● **Exercise description**
A single number is required: how many lines below include the string "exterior".

● **Items listed in a dataset**

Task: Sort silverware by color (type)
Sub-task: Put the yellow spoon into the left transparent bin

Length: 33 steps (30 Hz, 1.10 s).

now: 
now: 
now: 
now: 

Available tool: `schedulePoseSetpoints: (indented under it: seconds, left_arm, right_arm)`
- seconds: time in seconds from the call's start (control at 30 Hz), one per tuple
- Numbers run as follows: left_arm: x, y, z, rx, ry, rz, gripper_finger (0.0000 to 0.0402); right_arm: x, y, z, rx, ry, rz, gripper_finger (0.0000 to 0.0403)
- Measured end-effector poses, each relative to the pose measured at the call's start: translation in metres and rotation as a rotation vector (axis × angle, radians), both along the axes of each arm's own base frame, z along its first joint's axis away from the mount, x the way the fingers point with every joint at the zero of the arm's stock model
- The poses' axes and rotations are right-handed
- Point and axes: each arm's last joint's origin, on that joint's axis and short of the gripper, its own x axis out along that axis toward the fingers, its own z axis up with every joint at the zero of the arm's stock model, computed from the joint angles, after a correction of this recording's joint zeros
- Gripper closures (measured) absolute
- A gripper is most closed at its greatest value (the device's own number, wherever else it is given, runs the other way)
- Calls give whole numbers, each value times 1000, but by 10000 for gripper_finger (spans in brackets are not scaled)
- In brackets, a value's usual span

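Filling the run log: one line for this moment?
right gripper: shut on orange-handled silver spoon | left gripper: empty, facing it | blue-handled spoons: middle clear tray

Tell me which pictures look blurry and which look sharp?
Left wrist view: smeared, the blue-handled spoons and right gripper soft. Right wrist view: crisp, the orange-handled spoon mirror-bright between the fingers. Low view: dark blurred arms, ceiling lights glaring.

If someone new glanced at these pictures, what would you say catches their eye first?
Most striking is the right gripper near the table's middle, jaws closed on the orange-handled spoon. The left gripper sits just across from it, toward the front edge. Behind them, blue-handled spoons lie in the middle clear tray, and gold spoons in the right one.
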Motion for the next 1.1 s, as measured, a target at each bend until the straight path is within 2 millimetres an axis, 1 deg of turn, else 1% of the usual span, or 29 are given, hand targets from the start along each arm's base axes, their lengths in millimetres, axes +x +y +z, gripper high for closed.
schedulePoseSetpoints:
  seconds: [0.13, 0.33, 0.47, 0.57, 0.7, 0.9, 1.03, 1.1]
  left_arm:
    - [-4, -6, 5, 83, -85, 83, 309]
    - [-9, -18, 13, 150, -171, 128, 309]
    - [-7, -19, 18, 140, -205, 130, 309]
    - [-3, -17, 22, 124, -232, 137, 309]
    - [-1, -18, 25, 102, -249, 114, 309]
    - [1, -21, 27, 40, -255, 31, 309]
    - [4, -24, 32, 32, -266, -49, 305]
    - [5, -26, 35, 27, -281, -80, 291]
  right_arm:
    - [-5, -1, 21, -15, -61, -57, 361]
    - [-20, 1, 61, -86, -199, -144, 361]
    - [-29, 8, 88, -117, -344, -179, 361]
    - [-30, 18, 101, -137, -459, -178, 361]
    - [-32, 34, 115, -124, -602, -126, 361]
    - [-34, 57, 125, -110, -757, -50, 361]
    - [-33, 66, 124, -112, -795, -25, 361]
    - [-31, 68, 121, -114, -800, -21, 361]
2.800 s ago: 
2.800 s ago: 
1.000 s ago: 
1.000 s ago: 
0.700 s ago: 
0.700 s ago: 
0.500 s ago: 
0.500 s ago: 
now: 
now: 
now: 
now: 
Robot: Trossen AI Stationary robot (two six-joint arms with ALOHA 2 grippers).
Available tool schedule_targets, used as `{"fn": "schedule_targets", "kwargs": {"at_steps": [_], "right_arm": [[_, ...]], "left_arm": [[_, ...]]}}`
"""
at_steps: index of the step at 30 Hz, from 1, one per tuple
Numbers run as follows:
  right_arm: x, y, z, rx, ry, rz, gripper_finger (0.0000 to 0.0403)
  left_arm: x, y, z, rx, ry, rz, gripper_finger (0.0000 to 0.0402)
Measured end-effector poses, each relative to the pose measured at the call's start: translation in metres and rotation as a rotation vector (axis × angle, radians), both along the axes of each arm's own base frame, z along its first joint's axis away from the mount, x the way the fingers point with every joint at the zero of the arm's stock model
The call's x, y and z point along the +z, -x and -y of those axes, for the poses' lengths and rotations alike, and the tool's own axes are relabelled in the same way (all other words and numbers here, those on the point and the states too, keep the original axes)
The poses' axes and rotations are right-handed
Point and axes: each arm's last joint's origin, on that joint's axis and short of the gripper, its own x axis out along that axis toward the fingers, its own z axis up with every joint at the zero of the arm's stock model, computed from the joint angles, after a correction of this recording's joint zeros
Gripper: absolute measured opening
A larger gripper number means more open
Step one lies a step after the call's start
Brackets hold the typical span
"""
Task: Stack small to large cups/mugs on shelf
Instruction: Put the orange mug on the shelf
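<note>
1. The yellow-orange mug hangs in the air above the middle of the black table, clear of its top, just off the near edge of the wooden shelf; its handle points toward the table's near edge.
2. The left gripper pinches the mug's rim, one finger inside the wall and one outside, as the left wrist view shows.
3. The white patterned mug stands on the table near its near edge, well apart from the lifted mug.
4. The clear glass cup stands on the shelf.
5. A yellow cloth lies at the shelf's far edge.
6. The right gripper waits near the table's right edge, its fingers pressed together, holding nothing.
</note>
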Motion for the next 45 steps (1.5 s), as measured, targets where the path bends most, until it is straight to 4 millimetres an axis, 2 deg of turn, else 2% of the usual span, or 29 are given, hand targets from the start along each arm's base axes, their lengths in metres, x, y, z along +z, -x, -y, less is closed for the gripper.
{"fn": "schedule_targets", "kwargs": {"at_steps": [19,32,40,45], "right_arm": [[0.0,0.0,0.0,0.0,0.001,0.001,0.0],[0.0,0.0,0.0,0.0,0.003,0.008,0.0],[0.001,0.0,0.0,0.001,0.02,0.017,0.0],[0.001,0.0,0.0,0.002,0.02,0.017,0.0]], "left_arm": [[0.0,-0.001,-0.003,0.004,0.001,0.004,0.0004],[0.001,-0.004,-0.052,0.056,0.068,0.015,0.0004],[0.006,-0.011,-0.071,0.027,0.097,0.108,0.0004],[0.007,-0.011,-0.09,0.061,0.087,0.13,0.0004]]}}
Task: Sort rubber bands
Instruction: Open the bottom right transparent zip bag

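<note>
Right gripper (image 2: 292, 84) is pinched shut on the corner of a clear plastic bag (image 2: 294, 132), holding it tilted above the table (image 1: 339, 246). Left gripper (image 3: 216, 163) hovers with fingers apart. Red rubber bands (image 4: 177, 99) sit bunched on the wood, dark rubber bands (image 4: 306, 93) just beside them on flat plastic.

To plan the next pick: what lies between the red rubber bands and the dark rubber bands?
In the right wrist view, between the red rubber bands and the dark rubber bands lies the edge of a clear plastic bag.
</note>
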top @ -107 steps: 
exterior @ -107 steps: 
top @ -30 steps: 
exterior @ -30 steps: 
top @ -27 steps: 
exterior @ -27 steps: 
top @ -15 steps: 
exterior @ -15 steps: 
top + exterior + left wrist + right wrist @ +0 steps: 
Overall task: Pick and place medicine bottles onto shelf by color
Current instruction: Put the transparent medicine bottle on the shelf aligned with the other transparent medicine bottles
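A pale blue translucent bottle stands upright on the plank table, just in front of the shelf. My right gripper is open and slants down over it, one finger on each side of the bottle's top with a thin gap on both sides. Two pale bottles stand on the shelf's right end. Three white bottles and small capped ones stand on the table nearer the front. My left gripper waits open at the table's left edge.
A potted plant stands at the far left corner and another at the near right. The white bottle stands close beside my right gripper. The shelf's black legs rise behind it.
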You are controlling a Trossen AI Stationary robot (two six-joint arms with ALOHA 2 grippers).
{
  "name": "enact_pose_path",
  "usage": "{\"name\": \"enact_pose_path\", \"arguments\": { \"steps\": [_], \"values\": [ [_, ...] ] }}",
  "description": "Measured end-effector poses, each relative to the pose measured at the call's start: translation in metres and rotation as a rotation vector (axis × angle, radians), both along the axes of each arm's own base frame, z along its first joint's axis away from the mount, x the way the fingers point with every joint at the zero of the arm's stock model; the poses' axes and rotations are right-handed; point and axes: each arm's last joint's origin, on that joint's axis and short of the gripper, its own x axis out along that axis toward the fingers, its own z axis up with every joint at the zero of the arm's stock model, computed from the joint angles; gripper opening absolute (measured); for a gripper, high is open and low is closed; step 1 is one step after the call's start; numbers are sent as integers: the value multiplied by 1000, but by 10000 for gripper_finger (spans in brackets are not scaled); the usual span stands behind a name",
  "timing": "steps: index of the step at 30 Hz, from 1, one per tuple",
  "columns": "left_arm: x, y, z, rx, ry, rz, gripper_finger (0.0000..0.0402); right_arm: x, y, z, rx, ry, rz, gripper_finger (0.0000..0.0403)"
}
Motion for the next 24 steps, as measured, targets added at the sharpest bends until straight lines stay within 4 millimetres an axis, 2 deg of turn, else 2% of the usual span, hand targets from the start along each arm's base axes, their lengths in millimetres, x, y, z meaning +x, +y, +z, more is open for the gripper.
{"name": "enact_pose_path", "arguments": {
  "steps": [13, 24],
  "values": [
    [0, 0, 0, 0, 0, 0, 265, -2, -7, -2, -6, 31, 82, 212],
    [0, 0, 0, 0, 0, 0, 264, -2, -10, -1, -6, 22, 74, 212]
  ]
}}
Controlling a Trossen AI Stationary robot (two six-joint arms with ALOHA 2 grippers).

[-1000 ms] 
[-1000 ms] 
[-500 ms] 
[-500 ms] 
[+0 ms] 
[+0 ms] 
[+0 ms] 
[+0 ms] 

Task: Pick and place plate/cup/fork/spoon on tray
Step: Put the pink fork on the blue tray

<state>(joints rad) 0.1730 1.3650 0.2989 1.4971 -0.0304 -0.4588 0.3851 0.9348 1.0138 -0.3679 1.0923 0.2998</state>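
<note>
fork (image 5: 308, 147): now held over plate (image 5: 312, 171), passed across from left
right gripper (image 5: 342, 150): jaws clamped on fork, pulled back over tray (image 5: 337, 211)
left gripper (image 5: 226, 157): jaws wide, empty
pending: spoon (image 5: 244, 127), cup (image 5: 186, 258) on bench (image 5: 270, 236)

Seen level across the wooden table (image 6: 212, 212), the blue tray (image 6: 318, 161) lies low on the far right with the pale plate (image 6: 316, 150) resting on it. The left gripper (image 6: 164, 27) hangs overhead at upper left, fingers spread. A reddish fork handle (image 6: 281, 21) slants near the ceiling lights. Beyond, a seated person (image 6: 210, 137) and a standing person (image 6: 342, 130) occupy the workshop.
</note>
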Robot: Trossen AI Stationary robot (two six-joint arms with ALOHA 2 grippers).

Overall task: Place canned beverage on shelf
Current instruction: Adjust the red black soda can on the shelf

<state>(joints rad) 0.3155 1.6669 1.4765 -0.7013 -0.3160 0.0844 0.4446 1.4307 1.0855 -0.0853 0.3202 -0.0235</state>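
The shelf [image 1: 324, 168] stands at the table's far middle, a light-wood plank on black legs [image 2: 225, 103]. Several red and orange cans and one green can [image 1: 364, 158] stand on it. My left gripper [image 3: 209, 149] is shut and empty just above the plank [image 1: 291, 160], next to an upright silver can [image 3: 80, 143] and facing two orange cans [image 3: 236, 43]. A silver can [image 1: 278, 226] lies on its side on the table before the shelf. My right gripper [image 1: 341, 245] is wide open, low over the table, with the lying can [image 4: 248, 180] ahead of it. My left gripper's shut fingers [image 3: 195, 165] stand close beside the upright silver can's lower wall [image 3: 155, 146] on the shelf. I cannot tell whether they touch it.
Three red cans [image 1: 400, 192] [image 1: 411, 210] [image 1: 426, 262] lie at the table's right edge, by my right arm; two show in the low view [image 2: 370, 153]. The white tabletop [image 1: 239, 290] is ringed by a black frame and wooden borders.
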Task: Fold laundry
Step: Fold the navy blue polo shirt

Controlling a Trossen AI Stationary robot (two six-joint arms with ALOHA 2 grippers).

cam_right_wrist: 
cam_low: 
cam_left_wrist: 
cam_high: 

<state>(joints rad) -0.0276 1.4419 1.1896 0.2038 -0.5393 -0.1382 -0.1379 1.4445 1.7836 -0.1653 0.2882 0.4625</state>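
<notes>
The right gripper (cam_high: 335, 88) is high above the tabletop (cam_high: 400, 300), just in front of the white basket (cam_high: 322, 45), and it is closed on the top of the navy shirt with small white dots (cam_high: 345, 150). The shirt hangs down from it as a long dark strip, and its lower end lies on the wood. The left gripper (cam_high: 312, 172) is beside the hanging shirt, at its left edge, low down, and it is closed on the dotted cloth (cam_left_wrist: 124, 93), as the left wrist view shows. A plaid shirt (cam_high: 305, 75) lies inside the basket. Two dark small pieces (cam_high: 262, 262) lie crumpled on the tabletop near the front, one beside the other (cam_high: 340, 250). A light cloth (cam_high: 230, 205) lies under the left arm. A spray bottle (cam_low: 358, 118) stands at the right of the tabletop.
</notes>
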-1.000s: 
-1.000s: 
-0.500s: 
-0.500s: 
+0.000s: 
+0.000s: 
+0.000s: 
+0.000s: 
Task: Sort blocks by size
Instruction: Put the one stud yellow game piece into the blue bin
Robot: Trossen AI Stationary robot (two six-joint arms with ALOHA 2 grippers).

● **Written answer**
5